Know the market...and yourself. Coming to know the market means researching the opportunities that are currently available to you, as well as those that may become available in the future. As you move further into your nonprofit job search, asking questions about the job market may quickly lead to asking questions of yourself. These may include:
- Is the job I want located in my city or region? If not, am I willing to relocate to pursue the opportunity?
- Does my ideal job require non-traditional hours (i.e., lots of nights or weekends) and/or travel? Am I willing to accept a position with such requirements?
- Does my ideal job require additional education? Am I willing to pursue that now or should I put it off?
- What are my salary requirements? Am I willing to be flexible on salary in order to obtain the position I want?
Your answers to these questions will change over time and will be unique to you. However, it may be helpful to initially consider some or all of these questions as you transition into the workforce.
You Live in the "Real World"
What I have tried to do here is focus on those elements of the nonprofit job search that are within your control. While many individuals have obtained a good job by sending out lots of resumes and following up on any responses, it is important to remember that that method is only one of several available to you.
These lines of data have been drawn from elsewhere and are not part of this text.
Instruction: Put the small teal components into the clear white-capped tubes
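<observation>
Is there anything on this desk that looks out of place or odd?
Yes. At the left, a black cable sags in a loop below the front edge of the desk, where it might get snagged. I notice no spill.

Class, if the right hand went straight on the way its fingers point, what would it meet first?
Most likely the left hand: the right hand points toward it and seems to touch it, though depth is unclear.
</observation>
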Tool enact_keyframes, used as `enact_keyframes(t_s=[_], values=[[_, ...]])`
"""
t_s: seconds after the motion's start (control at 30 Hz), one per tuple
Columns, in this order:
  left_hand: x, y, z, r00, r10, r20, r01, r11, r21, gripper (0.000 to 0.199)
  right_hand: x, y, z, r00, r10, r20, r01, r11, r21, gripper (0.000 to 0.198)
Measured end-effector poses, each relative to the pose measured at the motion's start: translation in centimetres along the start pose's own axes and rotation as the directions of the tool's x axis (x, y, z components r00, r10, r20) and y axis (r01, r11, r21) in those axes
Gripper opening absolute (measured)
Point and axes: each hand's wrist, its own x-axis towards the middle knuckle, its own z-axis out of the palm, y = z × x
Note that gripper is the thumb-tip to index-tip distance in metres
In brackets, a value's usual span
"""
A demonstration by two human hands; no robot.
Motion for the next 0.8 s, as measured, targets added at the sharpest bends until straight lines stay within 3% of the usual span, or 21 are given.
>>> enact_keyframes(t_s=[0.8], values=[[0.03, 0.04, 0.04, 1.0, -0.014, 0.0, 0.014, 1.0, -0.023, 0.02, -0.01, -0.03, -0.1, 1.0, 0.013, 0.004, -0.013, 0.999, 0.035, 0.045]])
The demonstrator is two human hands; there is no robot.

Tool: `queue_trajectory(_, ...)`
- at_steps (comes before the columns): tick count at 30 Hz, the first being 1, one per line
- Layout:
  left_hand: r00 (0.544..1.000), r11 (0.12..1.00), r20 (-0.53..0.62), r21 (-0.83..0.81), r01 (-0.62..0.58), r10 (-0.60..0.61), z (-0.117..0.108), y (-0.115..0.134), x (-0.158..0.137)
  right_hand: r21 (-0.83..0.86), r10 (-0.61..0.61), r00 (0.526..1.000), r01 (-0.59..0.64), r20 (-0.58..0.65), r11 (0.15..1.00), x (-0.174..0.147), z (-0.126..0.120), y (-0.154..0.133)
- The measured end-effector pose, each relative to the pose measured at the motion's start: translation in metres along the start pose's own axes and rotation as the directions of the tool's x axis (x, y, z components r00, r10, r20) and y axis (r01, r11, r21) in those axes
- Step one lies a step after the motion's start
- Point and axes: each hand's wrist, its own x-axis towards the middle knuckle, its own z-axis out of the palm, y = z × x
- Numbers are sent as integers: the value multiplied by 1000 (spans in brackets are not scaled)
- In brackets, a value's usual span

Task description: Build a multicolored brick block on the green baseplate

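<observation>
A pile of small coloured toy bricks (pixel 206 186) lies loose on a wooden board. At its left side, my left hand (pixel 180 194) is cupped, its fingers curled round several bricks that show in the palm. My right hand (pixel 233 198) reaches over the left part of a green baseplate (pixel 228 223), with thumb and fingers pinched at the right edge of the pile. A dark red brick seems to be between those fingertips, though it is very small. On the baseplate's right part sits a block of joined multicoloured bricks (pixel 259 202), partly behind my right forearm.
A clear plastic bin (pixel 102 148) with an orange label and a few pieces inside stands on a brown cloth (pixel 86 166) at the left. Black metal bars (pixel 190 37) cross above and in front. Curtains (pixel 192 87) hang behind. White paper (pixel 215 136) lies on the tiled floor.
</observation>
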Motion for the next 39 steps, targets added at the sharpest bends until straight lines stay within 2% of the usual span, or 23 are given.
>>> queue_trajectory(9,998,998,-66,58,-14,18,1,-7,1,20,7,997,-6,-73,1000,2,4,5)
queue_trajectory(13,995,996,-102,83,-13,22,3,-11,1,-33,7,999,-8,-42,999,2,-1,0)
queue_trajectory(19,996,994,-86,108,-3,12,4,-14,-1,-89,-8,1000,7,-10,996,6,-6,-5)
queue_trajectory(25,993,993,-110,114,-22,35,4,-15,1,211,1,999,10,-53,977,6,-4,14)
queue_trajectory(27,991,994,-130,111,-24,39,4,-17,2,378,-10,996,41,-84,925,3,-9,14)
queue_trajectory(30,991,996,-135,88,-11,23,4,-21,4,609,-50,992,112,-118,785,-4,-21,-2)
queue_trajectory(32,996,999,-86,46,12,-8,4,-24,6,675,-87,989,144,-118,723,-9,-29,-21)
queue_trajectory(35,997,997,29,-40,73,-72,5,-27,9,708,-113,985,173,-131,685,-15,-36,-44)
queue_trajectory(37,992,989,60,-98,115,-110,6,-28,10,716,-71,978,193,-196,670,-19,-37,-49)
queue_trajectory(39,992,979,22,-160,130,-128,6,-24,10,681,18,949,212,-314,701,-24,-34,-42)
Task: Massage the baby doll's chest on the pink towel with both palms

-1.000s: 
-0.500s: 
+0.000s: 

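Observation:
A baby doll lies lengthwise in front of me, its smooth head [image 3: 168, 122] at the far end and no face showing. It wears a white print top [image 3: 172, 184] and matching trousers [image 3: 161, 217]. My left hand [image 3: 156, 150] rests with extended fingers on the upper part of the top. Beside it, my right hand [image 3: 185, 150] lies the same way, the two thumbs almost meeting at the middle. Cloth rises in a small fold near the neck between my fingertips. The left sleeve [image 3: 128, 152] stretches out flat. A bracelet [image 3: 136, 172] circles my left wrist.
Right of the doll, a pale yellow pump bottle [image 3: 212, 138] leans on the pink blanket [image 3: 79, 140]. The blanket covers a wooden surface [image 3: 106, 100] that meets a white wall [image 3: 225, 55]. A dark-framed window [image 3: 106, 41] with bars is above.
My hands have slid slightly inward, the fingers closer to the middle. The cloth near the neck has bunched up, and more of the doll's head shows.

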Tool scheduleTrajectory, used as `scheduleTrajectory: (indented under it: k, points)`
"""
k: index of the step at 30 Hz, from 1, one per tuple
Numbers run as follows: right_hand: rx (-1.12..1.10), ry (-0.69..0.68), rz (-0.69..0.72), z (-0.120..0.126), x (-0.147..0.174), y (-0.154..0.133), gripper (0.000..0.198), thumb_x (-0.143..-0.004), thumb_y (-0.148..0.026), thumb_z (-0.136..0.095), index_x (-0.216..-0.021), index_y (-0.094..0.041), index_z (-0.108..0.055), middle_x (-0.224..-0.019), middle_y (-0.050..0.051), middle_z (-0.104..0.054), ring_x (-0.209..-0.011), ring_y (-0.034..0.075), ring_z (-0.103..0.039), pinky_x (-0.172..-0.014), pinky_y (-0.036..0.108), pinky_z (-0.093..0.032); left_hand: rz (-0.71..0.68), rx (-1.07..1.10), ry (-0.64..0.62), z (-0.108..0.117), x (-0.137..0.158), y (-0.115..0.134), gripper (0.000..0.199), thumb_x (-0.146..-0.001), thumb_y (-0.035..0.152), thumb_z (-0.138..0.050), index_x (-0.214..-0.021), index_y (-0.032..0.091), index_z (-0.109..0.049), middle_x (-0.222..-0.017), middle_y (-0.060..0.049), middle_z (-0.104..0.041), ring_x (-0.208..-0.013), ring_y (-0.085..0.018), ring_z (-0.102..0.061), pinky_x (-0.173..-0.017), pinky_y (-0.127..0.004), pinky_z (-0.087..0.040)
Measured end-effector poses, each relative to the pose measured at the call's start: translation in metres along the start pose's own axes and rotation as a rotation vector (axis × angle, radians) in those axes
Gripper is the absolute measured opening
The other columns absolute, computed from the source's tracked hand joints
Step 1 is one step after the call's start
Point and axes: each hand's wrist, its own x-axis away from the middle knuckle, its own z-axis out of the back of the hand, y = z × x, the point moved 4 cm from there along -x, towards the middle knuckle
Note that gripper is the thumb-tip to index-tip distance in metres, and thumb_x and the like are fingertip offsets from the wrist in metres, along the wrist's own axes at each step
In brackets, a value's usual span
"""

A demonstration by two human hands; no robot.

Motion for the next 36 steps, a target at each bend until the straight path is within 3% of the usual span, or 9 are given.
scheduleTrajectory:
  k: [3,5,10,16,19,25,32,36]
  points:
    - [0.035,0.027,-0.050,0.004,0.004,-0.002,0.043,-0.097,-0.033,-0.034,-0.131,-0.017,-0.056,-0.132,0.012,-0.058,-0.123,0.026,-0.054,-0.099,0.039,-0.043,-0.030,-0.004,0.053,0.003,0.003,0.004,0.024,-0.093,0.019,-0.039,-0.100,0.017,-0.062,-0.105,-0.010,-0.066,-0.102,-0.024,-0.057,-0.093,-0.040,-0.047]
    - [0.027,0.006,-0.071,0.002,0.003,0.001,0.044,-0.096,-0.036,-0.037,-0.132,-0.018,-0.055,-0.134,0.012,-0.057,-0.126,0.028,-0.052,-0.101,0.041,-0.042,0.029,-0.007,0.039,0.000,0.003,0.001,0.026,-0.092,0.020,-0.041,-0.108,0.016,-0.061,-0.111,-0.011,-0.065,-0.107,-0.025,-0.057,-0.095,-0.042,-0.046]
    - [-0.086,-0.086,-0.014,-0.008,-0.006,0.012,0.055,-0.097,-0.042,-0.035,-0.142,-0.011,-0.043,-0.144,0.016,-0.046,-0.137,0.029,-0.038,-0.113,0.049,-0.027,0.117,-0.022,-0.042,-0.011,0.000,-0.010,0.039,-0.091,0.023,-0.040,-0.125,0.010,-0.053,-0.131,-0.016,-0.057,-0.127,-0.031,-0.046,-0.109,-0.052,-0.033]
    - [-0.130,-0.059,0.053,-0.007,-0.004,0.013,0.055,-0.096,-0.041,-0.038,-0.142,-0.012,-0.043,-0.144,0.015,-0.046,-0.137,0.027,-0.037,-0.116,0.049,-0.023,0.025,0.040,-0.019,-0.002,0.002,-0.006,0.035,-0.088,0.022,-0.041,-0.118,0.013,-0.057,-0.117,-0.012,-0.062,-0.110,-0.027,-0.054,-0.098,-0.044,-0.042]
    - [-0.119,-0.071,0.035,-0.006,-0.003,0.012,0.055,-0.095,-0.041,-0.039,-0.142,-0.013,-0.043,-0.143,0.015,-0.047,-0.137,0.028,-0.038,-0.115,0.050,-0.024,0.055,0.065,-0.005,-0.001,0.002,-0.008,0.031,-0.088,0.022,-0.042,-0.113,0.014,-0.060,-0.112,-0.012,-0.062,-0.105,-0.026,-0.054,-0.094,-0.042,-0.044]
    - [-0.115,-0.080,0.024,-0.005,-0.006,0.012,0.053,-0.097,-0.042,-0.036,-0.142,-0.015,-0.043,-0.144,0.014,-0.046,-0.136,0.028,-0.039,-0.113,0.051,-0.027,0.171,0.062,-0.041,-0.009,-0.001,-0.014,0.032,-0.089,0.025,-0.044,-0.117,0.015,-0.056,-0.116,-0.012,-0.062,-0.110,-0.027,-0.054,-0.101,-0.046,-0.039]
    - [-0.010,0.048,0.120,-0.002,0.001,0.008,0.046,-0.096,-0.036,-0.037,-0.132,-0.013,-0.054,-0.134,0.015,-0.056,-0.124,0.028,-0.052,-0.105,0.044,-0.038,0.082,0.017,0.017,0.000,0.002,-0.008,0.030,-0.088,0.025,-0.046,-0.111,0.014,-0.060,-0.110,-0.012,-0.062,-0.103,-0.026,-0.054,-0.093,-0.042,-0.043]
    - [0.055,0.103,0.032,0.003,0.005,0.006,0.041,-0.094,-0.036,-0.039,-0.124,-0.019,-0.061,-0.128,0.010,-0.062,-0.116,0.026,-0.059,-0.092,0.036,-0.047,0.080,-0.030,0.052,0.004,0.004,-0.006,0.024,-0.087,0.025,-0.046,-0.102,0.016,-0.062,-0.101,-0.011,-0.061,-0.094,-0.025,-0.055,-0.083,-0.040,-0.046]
As you start to pursue these and other avenues, keep in mind that the wall between school and "the real world" is only as high as you choose to build it. By staying engaged in your own professional development, and by resisting the temptation to retreat to "job search island," you will steadily improve your chances of obtaining employment in the nonprofit sector and move closer to finding work that translates your idealism and educational experience into a meaningful career.
Ben Selznick is a career counselor at Marymount Manhattan College who also privately advises individuals seeking to make the college-to-career transition.